WHAT IS EXPECTED:
Say how many lines in the data below contain the word "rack", and give no other text.

GIVEN DATA:
======
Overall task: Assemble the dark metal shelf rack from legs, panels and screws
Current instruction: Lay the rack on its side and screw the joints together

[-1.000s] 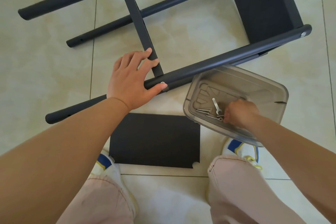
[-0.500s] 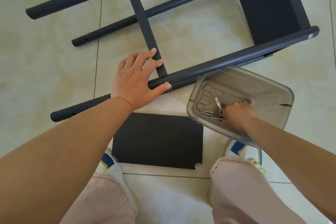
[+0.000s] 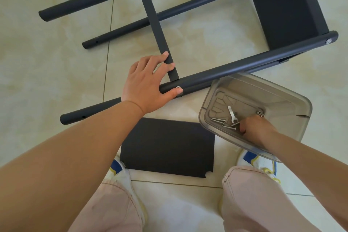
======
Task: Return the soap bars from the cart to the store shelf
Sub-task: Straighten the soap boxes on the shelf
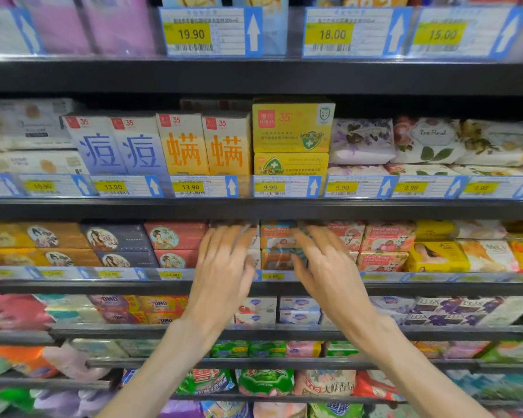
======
EXERCISE ANSWER:
2